Finding a Christian home (Possible TLDR, rambling)

Reformed Theology Finding a Christian home (Possible TLDR, rambling)  Calvinism
Finding a Christian home (Possible TLDR, rambling)

I am a Christian who with an Evangelical Southern Baptist upbringing, and I may have been brought up as an Arminian (though I did not know about it until after learning about Calvinism from an SDA-run school.)

I have accepted more and more of Calvinism, but I am not sure whether or not I fit in with Reformed theology. I have been taking an agnostic stance towards denominations lately where I believe in God and that I have salvation through Jesus Christ, but aside from that, I'm not sure about anything.

For a little while, I was a Molinist, as it seems to be the middle-ground between Calvinism and Arminianism, and I saw the middle-ground as usually, if not always, being right. I started accepting Calvinism after debating Molinism with Arminians. They told me Molinism was purely a philosophical conjecture that did not start with Scripture, while Arminianism did. I agree with this, though I would also say that Calvin also started with Scripture. I think Jacob Arminius was in error, though a relatively benign one, and I think his heart was in the right place, regardless. I also think you could defend all three views from Scripture, though I now find Calvinism to be the most compelling.
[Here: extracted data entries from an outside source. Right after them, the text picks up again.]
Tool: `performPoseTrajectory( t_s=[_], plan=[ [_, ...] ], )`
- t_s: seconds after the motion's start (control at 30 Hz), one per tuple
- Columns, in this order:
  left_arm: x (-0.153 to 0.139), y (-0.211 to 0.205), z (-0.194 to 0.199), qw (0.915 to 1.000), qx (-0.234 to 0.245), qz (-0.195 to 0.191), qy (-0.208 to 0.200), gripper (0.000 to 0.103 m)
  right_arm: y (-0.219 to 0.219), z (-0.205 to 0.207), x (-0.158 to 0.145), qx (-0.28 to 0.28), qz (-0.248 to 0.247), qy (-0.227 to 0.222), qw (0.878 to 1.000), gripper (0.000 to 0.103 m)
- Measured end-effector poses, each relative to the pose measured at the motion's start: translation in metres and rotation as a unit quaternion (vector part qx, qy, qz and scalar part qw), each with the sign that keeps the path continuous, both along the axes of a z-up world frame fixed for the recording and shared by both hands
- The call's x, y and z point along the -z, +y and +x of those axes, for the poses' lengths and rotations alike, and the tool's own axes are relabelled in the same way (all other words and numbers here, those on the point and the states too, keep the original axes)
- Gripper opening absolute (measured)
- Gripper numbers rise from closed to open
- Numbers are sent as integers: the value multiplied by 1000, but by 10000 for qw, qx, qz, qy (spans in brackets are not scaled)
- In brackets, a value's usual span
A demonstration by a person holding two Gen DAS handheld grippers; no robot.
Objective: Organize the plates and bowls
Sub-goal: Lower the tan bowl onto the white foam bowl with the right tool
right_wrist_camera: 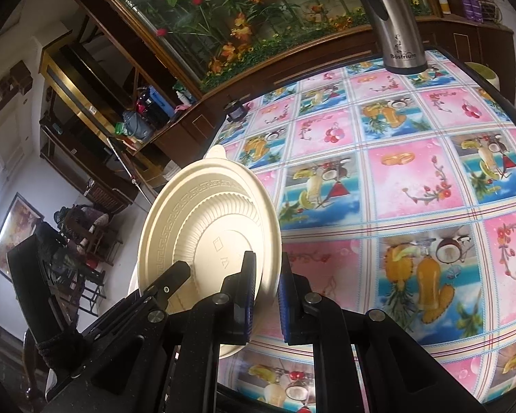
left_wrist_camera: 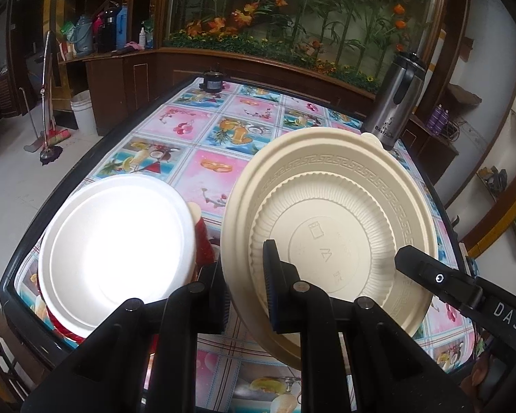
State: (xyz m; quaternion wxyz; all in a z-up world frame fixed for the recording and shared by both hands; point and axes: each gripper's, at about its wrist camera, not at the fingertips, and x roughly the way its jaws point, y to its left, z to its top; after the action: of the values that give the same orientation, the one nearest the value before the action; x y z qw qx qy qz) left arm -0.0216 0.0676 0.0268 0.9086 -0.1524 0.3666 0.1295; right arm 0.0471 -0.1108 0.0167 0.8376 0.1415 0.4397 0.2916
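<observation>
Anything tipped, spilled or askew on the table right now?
No spills or damage. The cream plate is tilted, off the table, each hand-held gripper clamping its rim. The white plate rests on something red.

Clamped the left gripper (left_wrist_camera: pixel 247 296) on the near rim of the cream plate (left_wrist_camera: pixel 326 206), jaws almost closed, one finger behind the rim and the blue-padded finger (left_wrist_camera: pixel 270 292) in front of it. Clamped the right gripper (right_wrist_camera: pixel 266 301) likewise on the same plate's rim, blue pads (right_wrist_camera: pixel 248 296) facing across a narrow gap with the rim between. Pointed both grippers obliquely downward. Caught the tip of each gripper in the other's wrist view, to one side of the jaws, against the plate.
</observation>
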Motion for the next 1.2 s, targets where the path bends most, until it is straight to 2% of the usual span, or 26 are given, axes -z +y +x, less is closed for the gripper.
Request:
performPoseTrajectory(
  t_s=[0.6,1.2],
  plan=[
    [-10,47,-22,9986,-513,29,-144,14,52,-8,-13,-505,87,-118,9986,11],
    [-5,85,-38,9957,-910,-55,-140,14,106,-16,-15,-916,9,-129,9957,11]
  ],
)
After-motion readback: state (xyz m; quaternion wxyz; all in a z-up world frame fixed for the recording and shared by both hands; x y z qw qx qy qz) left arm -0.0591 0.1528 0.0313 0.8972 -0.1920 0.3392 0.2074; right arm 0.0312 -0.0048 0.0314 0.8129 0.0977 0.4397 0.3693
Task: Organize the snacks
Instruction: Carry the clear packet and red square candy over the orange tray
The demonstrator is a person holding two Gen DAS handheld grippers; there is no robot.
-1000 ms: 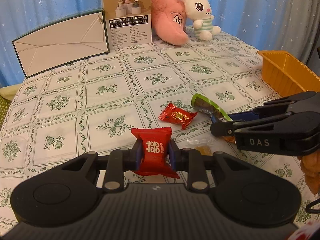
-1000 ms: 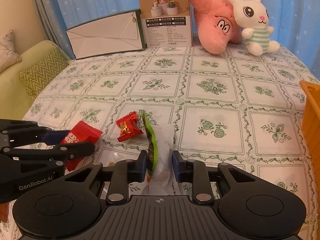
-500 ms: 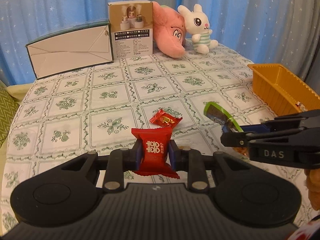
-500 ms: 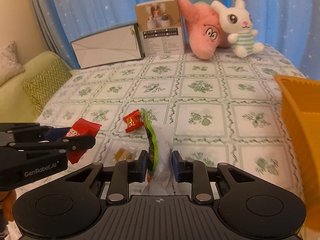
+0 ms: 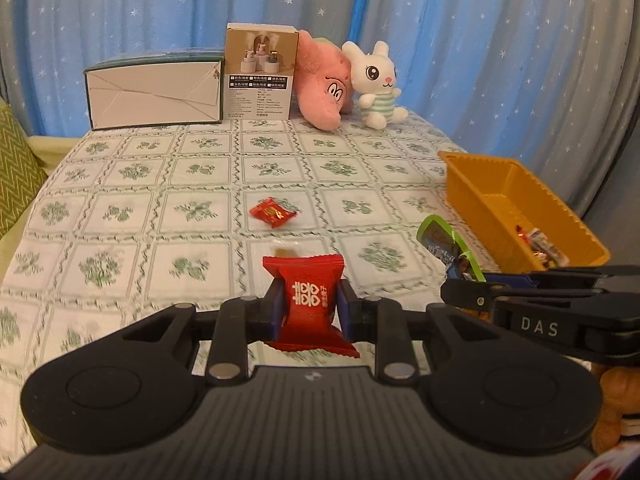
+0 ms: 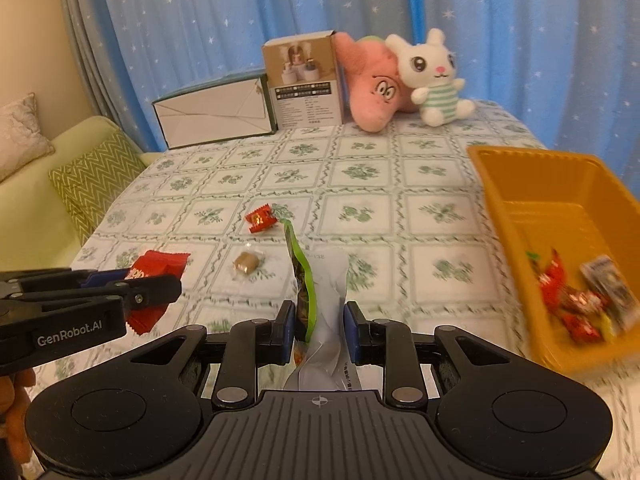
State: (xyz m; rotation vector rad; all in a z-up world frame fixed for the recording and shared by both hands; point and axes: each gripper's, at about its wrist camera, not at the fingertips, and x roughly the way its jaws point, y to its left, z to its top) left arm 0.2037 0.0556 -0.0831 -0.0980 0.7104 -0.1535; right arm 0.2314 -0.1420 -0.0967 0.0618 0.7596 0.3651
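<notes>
You are partway through the job. The orange bin (image 6: 568, 216) sits ahead and to the right of your right tongs (image 6: 319, 332), and it already holds a small heap of wrapped snacks (image 6: 580, 300) at its near end, so several rounds look done. This round is in transit: both tongs are loaded and off the cloth, neither load yet over the bin. Your right tongs are clamped on a green-edged white packet (image 6: 320, 292), which stands up between the jaws. Your left tongs (image 5: 310, 312) are clamped on a red sweet with white lettering (image 5: 308, 300), gripped across its middle.

Two pieces are left on the worktop (image 5: 200, 216), both ahead of the tongs: a small red sweet (image 5: 274, 212) further off, and a brown sweet in clear wrap (image 6: 246, 262) nearer, just left of the packet you hold. By my reckoning that means two drops and then one more pick for each hand.

The worktop wears a white cloth checked with green leaf prints. Along its far edge, well apart from the tongs, stand a long white box (image 5: 154, 94), a taller brown box (image 5: 260, 76), a pink plush (image 5: 324, 88) and a white rabbit (image 5: 376, 86). Behind hangs a blue curtain with stars (image 5: 480, 40). Off to your left is a pale green sofa (image 6: 44, 200) with a zigzag cushion (image 6: 94, 176).
</notes>
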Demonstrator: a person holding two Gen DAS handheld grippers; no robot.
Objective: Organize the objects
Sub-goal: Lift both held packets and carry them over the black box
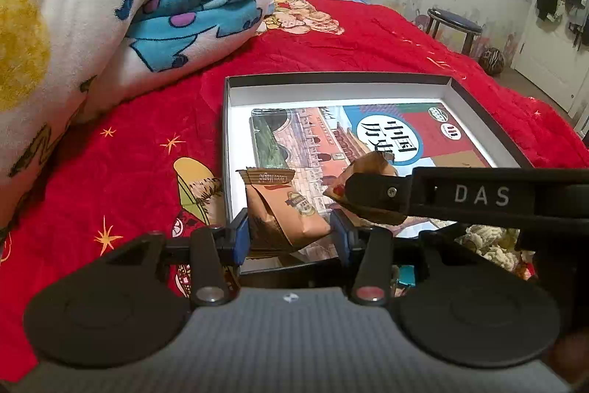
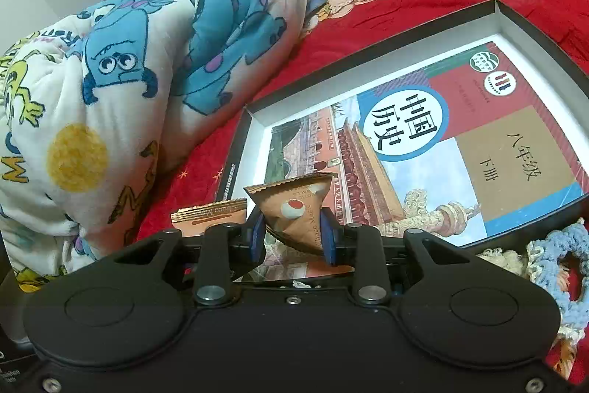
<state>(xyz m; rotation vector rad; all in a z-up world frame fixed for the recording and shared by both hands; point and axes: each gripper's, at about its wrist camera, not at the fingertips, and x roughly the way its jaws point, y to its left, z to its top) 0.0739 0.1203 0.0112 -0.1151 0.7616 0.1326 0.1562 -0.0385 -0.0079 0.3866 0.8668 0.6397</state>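
Note:
A shallow black box (image 1: 486, 113) with a white inside lies on the red bedspread and holds a history textbook (image 1: 397, 135). My left gripper (image 1: 291, 231) is shut on a brown Choco Magic snack packet (image 1: 283, 209) over the box's near left corner. My right gripper (image 2: 294, 234) is shut on a second brown snack packet (image 2: 298, 209) above the book (image 2: 460, 142). In the left wrist view the right gripper (image 1: 368, 194) reaches in from the right with its packet (image 1: 371, 164). The left packet (image 2: 210, 212) shows at left in the right wrist view.
A rolled cartoon quilt (image 1: 110, 6) lies left of the box. Knitted blue and cream items (image 2: 552, 256) lie at the box's near right. A stool (image 1: 452, 24) and a small ball (image 1: 491, 59) stand beyond the bed. The red bedspread (image 1: 110, 164) lies left of the box.

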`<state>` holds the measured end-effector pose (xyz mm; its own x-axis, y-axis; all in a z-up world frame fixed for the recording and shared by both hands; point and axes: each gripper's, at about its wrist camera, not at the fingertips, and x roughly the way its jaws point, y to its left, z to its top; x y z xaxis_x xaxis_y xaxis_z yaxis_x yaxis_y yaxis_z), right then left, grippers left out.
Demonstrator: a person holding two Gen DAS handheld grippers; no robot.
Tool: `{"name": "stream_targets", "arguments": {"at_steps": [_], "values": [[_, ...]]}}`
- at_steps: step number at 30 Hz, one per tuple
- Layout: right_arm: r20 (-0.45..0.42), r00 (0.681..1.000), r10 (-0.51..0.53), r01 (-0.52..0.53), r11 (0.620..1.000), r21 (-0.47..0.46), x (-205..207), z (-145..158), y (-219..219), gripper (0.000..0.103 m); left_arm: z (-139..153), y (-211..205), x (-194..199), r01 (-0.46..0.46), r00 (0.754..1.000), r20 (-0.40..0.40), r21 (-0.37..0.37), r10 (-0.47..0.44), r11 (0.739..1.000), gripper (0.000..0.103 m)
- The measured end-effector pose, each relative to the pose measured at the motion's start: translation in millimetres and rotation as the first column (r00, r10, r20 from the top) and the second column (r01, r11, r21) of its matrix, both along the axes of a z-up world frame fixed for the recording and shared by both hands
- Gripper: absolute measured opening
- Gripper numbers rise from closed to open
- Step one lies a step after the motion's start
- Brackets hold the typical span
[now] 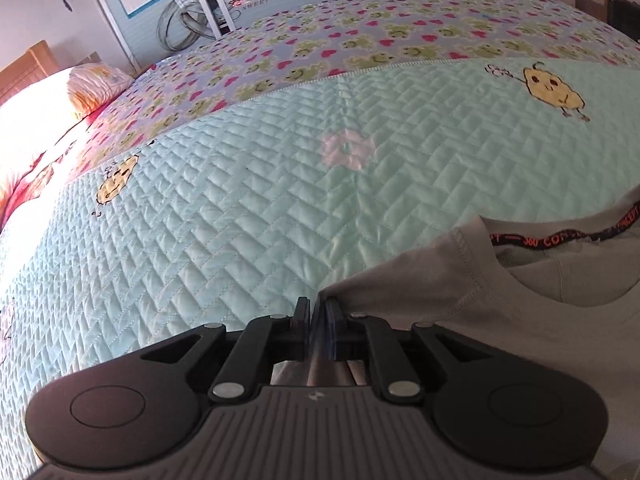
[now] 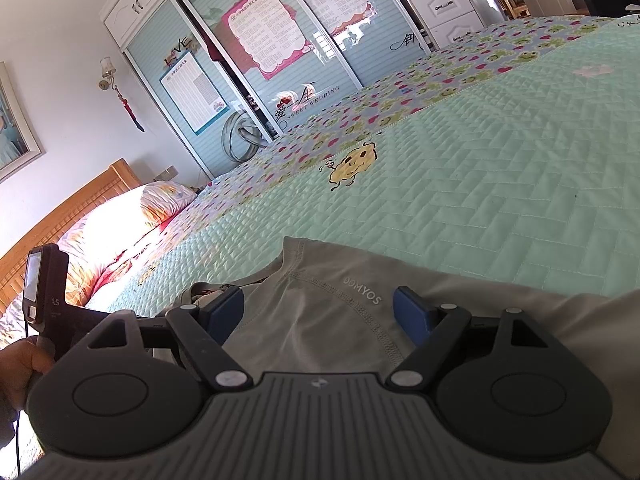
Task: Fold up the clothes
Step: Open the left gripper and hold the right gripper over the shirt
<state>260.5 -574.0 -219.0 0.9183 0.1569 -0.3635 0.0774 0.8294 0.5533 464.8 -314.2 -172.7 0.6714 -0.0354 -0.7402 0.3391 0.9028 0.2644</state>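
On the bed's quilted mint coverlet (image 1: 224, 216), stitched in a zigzag brick pattern w/ cartoon prints, lies a soft grey T-shirt (image 1: 500, 312), ribbed neck, lettered tape inside the collar. Left gripper (image 1: 318, 316): jaws pinched nearly together on the shirt's edge, fabric bunched between the pads. Right wrist view alone shows the "DOMYOS" print and a hand (image 2: 20, 372) on the other tool's handle. Right gripper (image 2: 318, 312): blue pads wide apart, hovering over the shirt, cloth below and between them, not clamped.
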Motion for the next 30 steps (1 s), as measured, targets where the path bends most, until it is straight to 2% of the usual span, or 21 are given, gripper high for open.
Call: {"name": "stream_targets", "arguments": {"at_steps": [2,3,5,7,9,13,21,24,28,30], "values": [[0.0,1.0,0.0,0.0,1.0,0.001,-0.2,0.1,-0.2,0.082,14.4,-1.4,-1.0,-0.033,0.998,0.05,-0.051,0.036,0.998,0.02],[0.0,1.0,0.0,0.0,1.0,0.002,-0.3,0.2,-0.3,0.082,23.1,-3.7,-4.0,-0.019,0.997,0.079,-0.094,0.027,0.995,0.022],[0.0,1.0,0.0,0.0,1.0,0.001,-0.3,0.4,-0.1,0.082,34.4,-16.3,-8.9,0.095,0.992,0.095,-0.157,-0.081,0.983,0.031],[0.0,1.0,0.0,0.0,1.0,0.002,-0.2,0.4,-0.3,0.082,35.9,-40.5,-12.7,0.227,0.972,0.09,-0.128,-0.216,0.965,0.035],[0.001,1.0,0.0,0.0,1.0,0.004,0.0,0.5,-0.5,0.082,27.8,-63.7,-11.1,0.294,0.955,0.059,-0.083,-0.29,0.952,0.035],[0.002,1.0,0.001,-0.001,1.0,0.008,0.5,0.6,-0.9,0.082,11.6,-77.0,2.6,0.31,0.949,-0.021,-0.102,-0.314,0.945,0.035],[0.002,1.0,0.002,-0.002,1.0,0.011,0.7,0.4,-1.8,0.082,3.3,-76.2,10.0,0.361,0.928,-0.071,-0.086,-0.367,0.929,0.04],[0.002,1.0,0.002,-0.002,1.0,0.01,0.6,0.4,-2.2,0.082,7.6,-68.8,13.8,0.337,0.934,-0.07,-0.148,-0.35,0.93,0.041],[0.001,1.0,0.002,-0.002,1.0,0.01,0.4,0.1,-2.6,0.082,10.6,-62.9,13.3,0.342,0.926,-0.085,-0.226,-0.369,0.912,0.042],[0.001,1.0,0.002,-0.002,1.0,0.009,0.3,-0.1,-2.8,0.082,9.3,-63.7,11.7,0.36,0.917,-0.094,-0.22,-0.387,0.907,0.042]]}}
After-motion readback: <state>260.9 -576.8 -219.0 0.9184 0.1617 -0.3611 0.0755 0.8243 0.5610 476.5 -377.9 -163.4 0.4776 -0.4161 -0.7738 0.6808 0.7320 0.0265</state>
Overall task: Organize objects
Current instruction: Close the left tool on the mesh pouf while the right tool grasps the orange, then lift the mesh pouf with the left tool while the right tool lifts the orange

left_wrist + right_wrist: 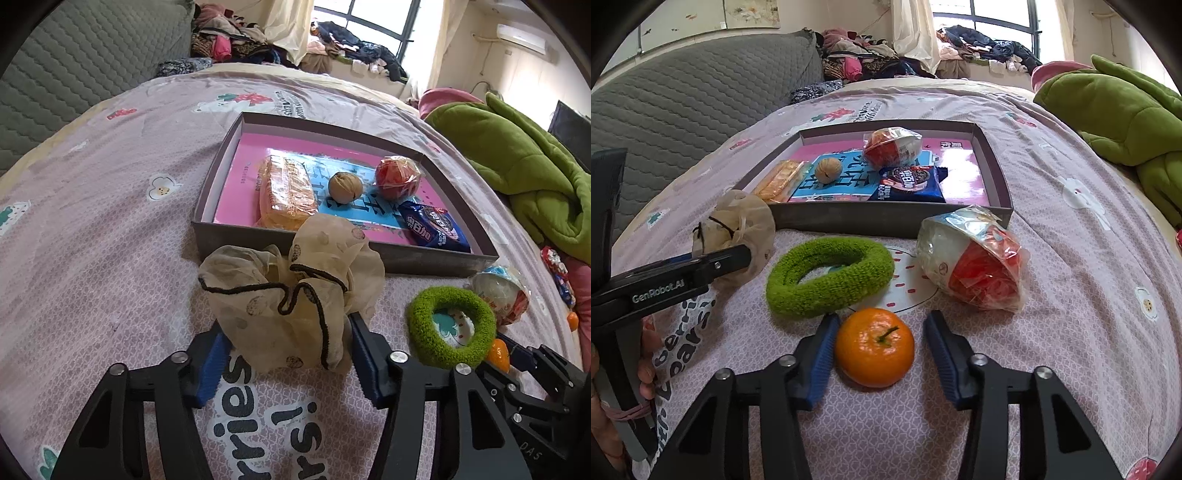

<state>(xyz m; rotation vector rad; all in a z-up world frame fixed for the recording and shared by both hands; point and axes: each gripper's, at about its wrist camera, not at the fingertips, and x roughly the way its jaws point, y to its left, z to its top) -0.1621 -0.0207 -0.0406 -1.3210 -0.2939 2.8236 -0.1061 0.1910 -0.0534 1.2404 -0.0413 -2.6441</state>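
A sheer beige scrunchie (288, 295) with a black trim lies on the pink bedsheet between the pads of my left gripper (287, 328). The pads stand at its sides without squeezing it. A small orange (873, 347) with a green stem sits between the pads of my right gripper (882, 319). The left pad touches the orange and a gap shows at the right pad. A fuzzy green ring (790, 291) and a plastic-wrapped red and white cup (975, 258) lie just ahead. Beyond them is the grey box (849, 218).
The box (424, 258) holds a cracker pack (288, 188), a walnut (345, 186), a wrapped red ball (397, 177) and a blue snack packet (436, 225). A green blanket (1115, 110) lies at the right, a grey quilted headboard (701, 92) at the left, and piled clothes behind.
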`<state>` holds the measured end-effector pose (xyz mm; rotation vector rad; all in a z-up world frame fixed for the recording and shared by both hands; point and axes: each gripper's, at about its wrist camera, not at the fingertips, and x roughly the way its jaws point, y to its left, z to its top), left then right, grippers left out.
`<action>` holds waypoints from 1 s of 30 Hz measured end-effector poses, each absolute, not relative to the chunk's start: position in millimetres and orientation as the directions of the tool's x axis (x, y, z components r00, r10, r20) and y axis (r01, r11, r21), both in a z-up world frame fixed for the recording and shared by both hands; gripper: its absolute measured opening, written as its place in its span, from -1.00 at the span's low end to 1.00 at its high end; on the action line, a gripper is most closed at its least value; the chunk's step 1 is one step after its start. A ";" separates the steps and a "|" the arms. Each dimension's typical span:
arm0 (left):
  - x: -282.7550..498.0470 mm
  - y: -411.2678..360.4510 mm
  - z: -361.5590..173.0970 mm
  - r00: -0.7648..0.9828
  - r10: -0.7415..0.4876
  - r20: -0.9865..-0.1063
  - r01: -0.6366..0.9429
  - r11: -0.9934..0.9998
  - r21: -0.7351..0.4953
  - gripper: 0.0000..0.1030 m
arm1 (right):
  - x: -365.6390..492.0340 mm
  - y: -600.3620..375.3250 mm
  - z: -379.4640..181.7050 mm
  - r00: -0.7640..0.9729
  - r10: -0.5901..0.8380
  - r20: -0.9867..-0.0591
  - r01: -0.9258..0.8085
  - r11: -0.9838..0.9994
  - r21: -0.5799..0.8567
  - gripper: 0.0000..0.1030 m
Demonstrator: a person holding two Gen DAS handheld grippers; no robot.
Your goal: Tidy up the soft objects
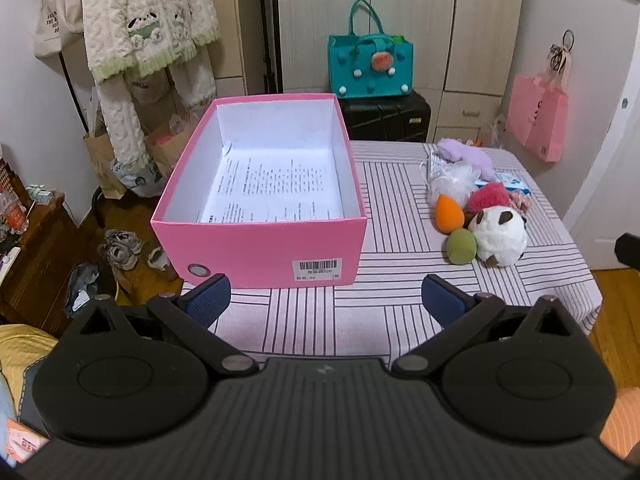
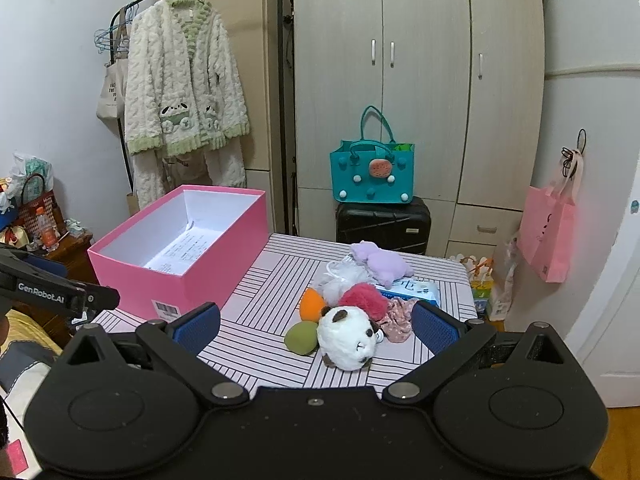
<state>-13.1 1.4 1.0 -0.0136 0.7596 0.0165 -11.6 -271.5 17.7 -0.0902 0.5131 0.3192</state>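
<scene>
Pink card box [image 1: 260, 248] stands open on the striped surface [image 1: 392, 296], holding only a printed sheet. Right of the box lies a heap of soft things: purple plush [image 2: 382, 262], panda [image 2: 350, 340], red puff [image 2: 364, 298], orange sponge [image 2: 312, 304], green sponge [image 2: 302, 338]. All look light and squashy; the panda, nearest, likely takes a pinch across its round body. Both left tongs [image 1: 326, 300] and right tongs [image 2: 316, 328] hover spread wide, empty.

A home bedroom: wardrobe [image 2: 420, 80], hanging robe [image 2: 184, 80], suitcase [image 2: 384, 222], shoes [image 1: 120, 248].
</scene>
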 end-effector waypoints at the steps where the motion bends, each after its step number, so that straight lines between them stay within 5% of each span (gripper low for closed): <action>1: -15.0 2.3 0.2 0.731 0.002 -0.682 -0.015 1.000 -0.012 1.00 | -12.9 -271.7 16.3 0.823 0.281 -0.493 -0.324 0.946 -0.002 1.00; 30: -44.8 8.0 4.5 0.814 0.016 -0.581 -0.035 0.999 -0.021 0.95 | -20.8 -270.5 9.1 0.843 0.273 -0.464 -0.315 0.949 -0.014 1.00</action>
Part of my struggle with finding a church to call home is that there are some groups I really like who I think are correct about a lot things, but there are usually one or two dealbreakers for me. I love Quakers, and almost joined them until I decided to give Calvinism another look, but I still have massive respect for the Quaker movement. I'm the same towards Mennonites.

Politically, I'm a moderate centrist. I'm not exactly a conservative, but I don't consider myself a liberal (except in the classical sense) or a progressive. I believe abortion is murder and wrong, but when it comes to the actual politics and legality of it, I'm reluctantly pro-choice. I also don't agree with same-sex marriages, but it's also none of my business either. Ideally, I think marriage should be privatized, and instead refer to a relationship between two consenting adults as civil unions, regardless of whether the couple are of the same or opposite sexes. However, I am content with the status quo we now have here in the U.S.

I'm undecided about baptism (whether infants can and should be baptized, or if it is only for professing believers), and I see both sides.

I'm the same with eschatology. I'm not sure about dispensationalism anymore, but I wouldn't say that there is no future left for national or ethnic Israel either, though the distinction between the Church and Israel may not be as distinct as dispies believe. I think tolerance should be extended to different eschatological views in the sense that they should all be scrutinized fairly and equally and without misrepresenting what each actually believes. I think both sides are guilty of this.

I left evangelicalism because I find it spiritually lacking in some ways. I am an ardent supporter in sola scriptura, but I still find value in the Early Church Fathers and history, but I could never cross into Rome or Constantinople, so for awhile, Anglicanism was very appealing to me. I don't consider the Apocryphal texts as Scripture, but I think they can be useful for wisdom.

Where do I belong.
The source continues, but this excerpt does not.